Amenhotep III and Royal Priest Limestone Heads Discovered in Ruins in Egypt
Giant limestone heads have been unearthed in Egypt, including those of royal priests and 18th dynasty king Amenhotep III. The discovery of the stone head depicting Amenhotep III was a surprise find during restoration work being done at the foundations of the Armant Temple.
Ahram Online reports that the French Institute for Oriental Studies (IFAO) excavated the limestone head which is unfortunately in very bad condition, the face being totally damaged. However, it is now undergoing restoration.
Aly El-Asfar, head of the Central Administration of Upper Egypt, told Ahram Online that last year five limestone heads of royal temple priests were discovered, each one 50 centimeters (20 inches) high, and topped with a crown of Upper and Lower Egypt. They are estimated to date to the Middle Kingdom.
The falcon-headed god of war Montu was worshipped at the Armant Temple (or The temple of Montu-Re ). The town of Armant, known in Greek as Hermonthis, is 25 kilometers (15 miles) south of Luxor, Egypt.
Built during the Old Kingdom, the temple was reused in the Ptolemaic period, and renovations and decorations were added by the Romans centuries later. “Because of Montu’s strong association with raging bulls, the temple was a major center for the worship for bulls, containing many statues and reliefs of the animal.
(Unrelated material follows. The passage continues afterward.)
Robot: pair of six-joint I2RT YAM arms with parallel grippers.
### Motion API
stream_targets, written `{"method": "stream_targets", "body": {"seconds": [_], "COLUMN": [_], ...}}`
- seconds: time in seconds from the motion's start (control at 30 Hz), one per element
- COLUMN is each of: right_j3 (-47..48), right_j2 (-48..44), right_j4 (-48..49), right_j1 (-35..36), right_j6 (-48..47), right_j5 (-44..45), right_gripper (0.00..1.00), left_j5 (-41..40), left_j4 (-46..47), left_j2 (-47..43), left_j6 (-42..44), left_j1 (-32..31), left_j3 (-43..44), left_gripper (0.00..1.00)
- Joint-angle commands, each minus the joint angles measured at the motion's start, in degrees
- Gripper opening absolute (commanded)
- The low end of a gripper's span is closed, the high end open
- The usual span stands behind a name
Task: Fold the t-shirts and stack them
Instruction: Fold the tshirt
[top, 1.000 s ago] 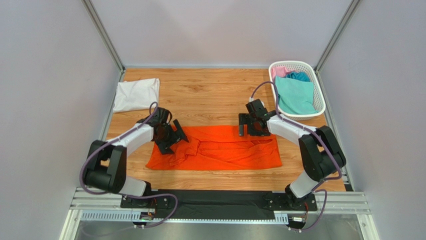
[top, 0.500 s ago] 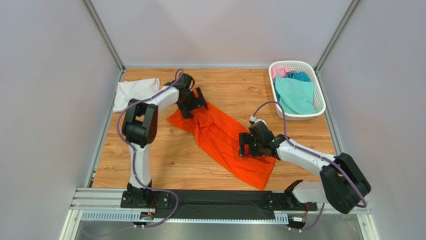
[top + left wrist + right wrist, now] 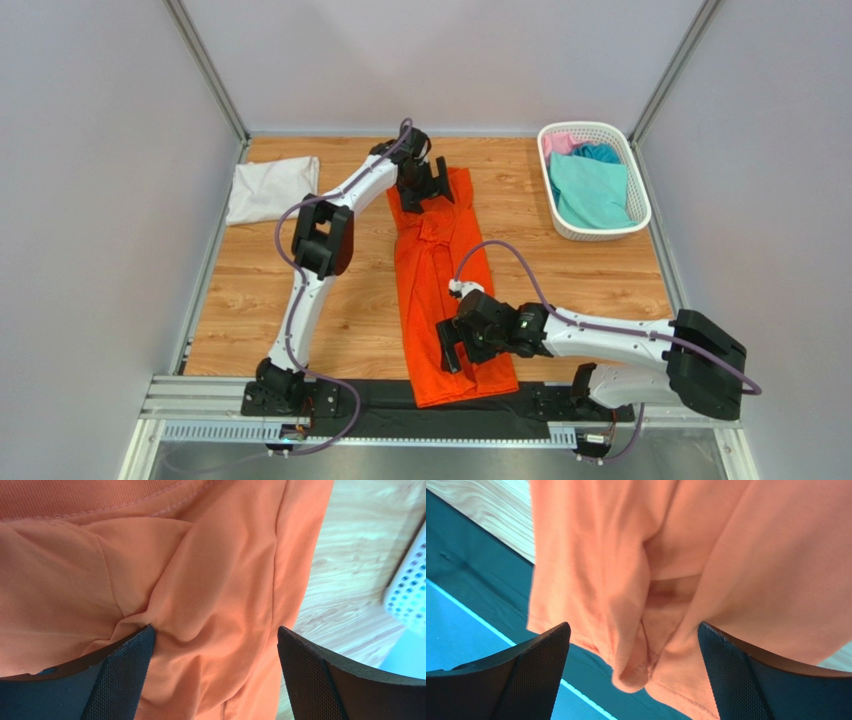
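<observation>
One orange t-shirt, one white t-shirt, and one basket holding what seem to be three more: teal shirt, pink shirt, blue shirt.

High view, two close wrist views.
The top camera looks down on the whole surface from behind the arms; cameras on the left hand and right hand sit close above the orange t-shirt, which all three views share.
</observation>
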Motion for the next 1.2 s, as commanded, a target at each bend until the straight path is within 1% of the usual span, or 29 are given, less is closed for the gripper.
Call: {"method": "stream_targets", "body": {"seconds": [0.0,0.07,0.2,0.23,0.3,0.33,0.4,0.43,0.5,0.53,0.57,0.6,0.63,0.67,0.73,0.77,0.8,0.83,0.87,0.9,0.93,0.97,1.0,1.07,1.13,1.17], "right_j3": [4.1,5.0,5.6,5.8,6.2,6.2,5.4,5.0,3.7,3.2,2.8,1.8,1.3,0.5,-0.2,-0.6,-0.9,-1.6,-1.9,-2.3,-2.8,-3.1,-3.4,-4.3,-5.1,-6.0], "right_j2": [-1.6,-3.9,-7.8,-8.7,-9.8,-10.4,-13.0,-13.9,-16.4,-17.1,-17.7,-19.1,-19.7,-21.1,-22.4,-23.0,-24.0,-24.7,-25.2,-25.7,-26.5,-26.8,-27.0,-27.0,-26.9,-26.7], "right_j4": [-3.6,-5.0,-7.5,-9.6,-13.6,-14.7,-17.5,-18.5,-20.9,-21.7,-22.8,-24.6,-25.5,-27.2,-29.0,-29.7,-31.0,-31.5,-32.2,-32.4,-32.3,-32.4,-32.4,-32.3,-32.2,-31.3], "right_j1": [0.5,0.5,0.4,0.5,0.5,0.4,0.4,0.4,0.4,0.4,0.4,0.3,0.3,0.3,0.3,0.2,0.2,0.2,0.0,0.0,0.0,0.0,-0.1,0.0,0.0,-0.1], "right_j6": [-0.1,-0.8,-1.9,-2.0,-1.8,-1.8,-1.1,-1.0,0.5,1.1,2.2,3.5,4.1,5.4,6.9,7.4,8.2,9.4,10.0,10.4,10.9,11.1,11.4,12.2,12.7,12.7], "right_j5": [4.8,7.4,9.4,10.4,11.6,12.2,12.1,10.9,9.5,8.5,8.2,8.0,7.2,6.2,5.1,4.4,3.9,3.6,3.6,3.7,3.6,3.6,1.8,1.4,0.9,0.2], "right_gripper": [1.00,1.00,1.00,1.00,1.00,1.00,1.00,1.00,1.00,1.00,1.00,1.00,1.00,1.00,1.00,1.00,1.00,1.00,1.00,1.00,1.00,1.00,0.99,0.97,0.93,0.91], "left_j5": [-3.8,-6.1,-6.8,-7.0,-8.2,-8.4,-10.4,-11.1,-11.2,-11.2,-11.2,-11.4,-12.6,-13.1,-13.9,-14.1,-14.6,-15.2,-15.3,-15.4,-14.7,-14.7,-14.7,-14.5,-14.1,-13.8], "left_j4": [-4.1,-3.3,0.4,2.1,4.2,5.6,6.2,6.4,7.2,7.7,7.9,8.0,8.5,9.0,9.4,9.8,10.0,10.2,10.7,11.5,12.5,13.4,15.2,17.2,21.3,25.0], "left_j2": [-3.9,-8.8,-18.5,-22.8,-27.3,-31.4,-35.3,-38.7,-42.5,-46.4,-48.3,-52.8,-55.1,-60.0,-64.9,-67.2,-71.3,-73.0,-74.4,-76.4,-77.1,-77.5,-77.5,-77.2,-76.2,-75.0], "left_j6": [4.4,5.5,7.2,7.6,7.9,8.1,7.7,7.0,6.3,5.6,4.5,3.4,2.5,0.7,-1.8,-3.9,-7.9,-10.5,-12.8,-17.7,-19.5,-21.3,-24.0,-26.1,-28.3,-29.0], "left_j1": [-1.3,-1.6,-2.7,-2.9,-4.1,-4.6,-5.9,-6.4,-7.9,-8.4,-9.3,-11.5,-13.0,-16.8,-21.2,-26.0,-28.5,-30.9,-35.2,-37.5,-39.5,-43.4,-45.0,-48.6,-50.5,-51.6], "left_j3": [-3.2,-7.6,-17.8,-22.7,-27.9,-32.5,-38.0,-39.8,-43.9,-48.2,-50.4,-55.1,-57.7,-62.8,-68.0,-70.7,-75.6,-78.0,-80.2,-84.0,-85.7,-87.1,-89.1,-90.3,-92.1,-93.6], "left_gripper": [1.00,1.00,1.00,1.00,1.00,1.00,1.00,1.00,1.00,1.00,1.00,1.00,1.00,1.00,1.00,1.00,1.00,1.00,1.00,1.00,0.99,0.99,0.98,0.96,0.93,0.87]}}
Most of these statues are now located in museums around the world,” writes Ahram Online. Bull burials were held there, and extensive cemeteries from all periods have been located around the site as well.
In the nineteenth century the temple building blocks were used to build a sugar factory, and now mere ruins remain.
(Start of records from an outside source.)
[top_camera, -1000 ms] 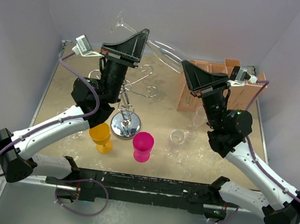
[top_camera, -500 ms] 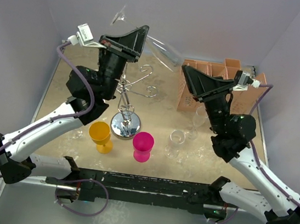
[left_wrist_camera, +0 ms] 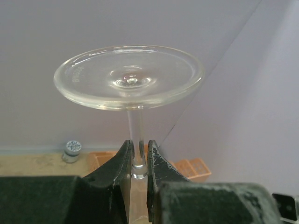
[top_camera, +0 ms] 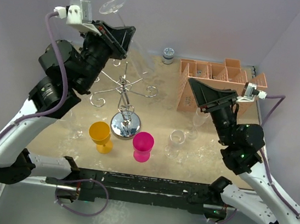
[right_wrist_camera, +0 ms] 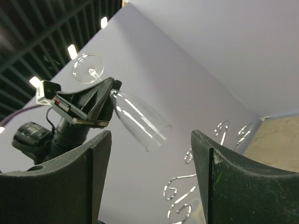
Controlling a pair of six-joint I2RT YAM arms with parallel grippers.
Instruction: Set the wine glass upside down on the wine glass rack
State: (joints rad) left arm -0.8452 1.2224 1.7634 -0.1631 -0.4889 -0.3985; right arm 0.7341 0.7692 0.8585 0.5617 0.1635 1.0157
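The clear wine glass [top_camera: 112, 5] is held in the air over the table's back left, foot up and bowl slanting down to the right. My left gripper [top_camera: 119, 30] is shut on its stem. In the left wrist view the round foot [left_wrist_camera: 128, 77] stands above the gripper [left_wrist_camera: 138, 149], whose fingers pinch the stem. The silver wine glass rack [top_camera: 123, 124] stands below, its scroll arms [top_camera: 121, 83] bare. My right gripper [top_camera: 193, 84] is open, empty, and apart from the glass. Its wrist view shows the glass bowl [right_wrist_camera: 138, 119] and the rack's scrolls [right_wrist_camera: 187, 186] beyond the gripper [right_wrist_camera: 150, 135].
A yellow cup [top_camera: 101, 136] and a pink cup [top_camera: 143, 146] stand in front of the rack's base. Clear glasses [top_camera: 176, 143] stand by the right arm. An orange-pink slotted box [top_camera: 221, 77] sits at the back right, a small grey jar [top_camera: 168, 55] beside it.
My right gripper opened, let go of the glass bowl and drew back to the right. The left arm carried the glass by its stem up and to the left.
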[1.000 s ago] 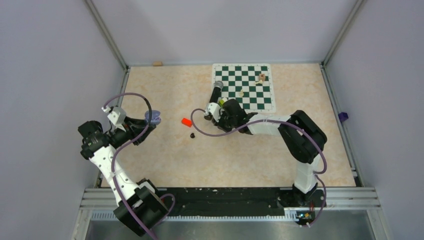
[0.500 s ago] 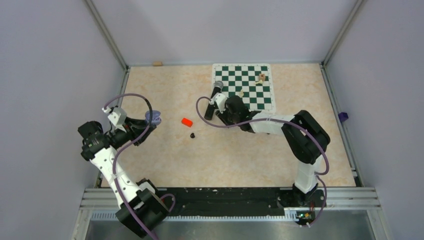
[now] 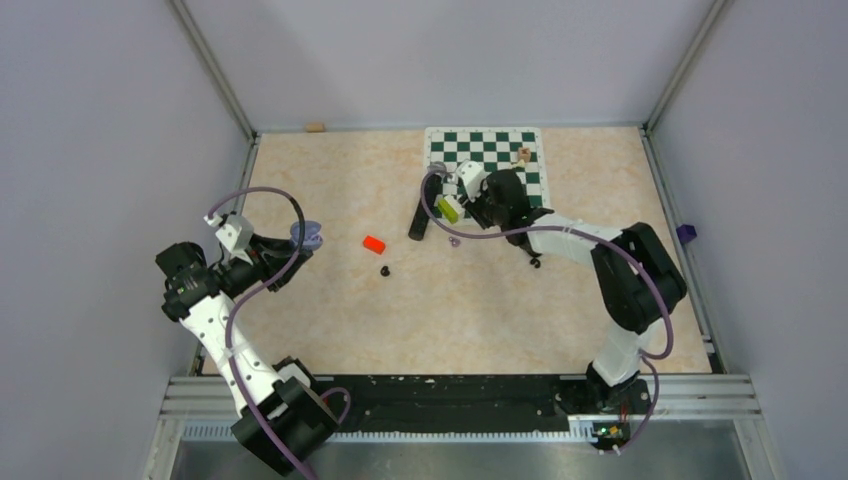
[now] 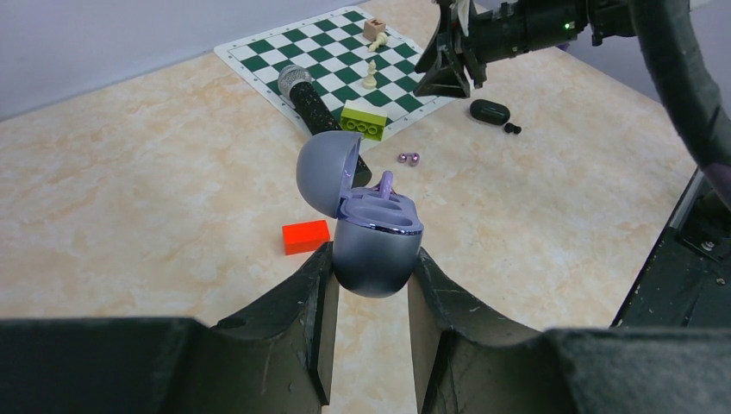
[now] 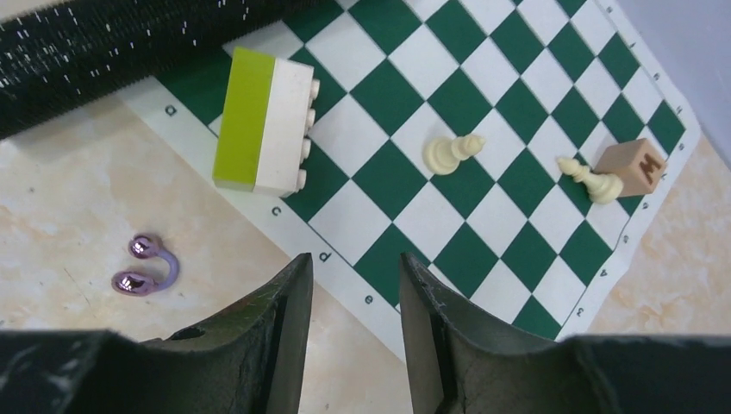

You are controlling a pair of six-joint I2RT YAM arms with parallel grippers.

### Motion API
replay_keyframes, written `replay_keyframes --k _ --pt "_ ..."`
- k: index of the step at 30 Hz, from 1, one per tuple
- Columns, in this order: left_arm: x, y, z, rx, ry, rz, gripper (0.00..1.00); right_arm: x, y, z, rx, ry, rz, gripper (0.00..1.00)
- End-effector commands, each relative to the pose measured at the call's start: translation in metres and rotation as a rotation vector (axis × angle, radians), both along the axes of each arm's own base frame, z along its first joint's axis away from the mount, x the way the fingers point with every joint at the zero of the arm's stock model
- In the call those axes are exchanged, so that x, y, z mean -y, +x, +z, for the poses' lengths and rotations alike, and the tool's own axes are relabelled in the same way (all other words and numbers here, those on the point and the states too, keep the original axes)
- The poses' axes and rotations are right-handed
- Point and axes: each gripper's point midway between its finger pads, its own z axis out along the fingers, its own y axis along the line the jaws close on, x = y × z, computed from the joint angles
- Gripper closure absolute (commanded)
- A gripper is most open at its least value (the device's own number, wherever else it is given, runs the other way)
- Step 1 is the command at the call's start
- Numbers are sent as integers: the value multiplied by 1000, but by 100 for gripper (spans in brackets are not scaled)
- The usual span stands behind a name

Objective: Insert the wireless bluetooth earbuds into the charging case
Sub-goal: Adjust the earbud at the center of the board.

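Between the fingers of the left gripper a rounded grey-purple charging case was clamped upright, its lid hinged back and open. A small purple piece stood up at the far edge of the case's tray; whether it sat in a socket could not be told. Just beyond the case a red block lay on the table. Farther out a microphone rested with its head on the corner of a chessboard, and a green brick lay just beside its handle. A purple earbud lay on the table near the brick, off the board.

The right gripper hovered over the near edge of the chessboard. Its jaws were parted by a narrow gap and nothing was between them. Seen from its wrist, the purple earbud lay to its left on the table, apart from the fingers. Two pale chess pieces and a wooden cube sat farther out on the squares.

From above, a black bud lay near the red block, between the two arms. A second black bud lay under the right arm, with a smaller dark bit just beside it. Both were well apart from the case.
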Motion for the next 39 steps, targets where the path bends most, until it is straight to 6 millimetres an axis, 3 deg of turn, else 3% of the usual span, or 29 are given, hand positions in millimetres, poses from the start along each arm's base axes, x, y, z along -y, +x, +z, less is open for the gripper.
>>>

Egyptian Archaeology magazine notes, “There are only limited remains of temple walls still preserved above ground and the current excavations are concentrated on investigating and recording the Ptolemaic foundations in which blocks of both the Middle Kingdom and New Kingdom temples have been found.” The magazine continues that Christophe Thiers, Director of the Armant project, and his team began their research work in 2002.
Previous Amenhotep III finds at the vast funerary complex of Luxor include large statues , carved reliefs, and an alabaster head with eyes, ears and nose intact.
The reign of Amenhotep III marked the zenith of ancient Egyptian civilization, both in terms of political power and cultural achievement, under his 36 year reign. Countries like Babylonia, Assyria, and Mitani were emerging as potential new rivals, and Amenhotep began writing to the other rulers of the Near East, carving letters on small stones that messengers took to foreign princes.
The Amarna letters, as they became known after they were found in 1887, were the key to Amenhotep’s success, especially when backed up with gifts from Egypt’s great wealth.
The 18th dynasty ruler became king at the age of around 12, with his mother as regent. He died in around 1354 BC and was succeeded by his son Amenhotep IV, widely known as Akhenaten.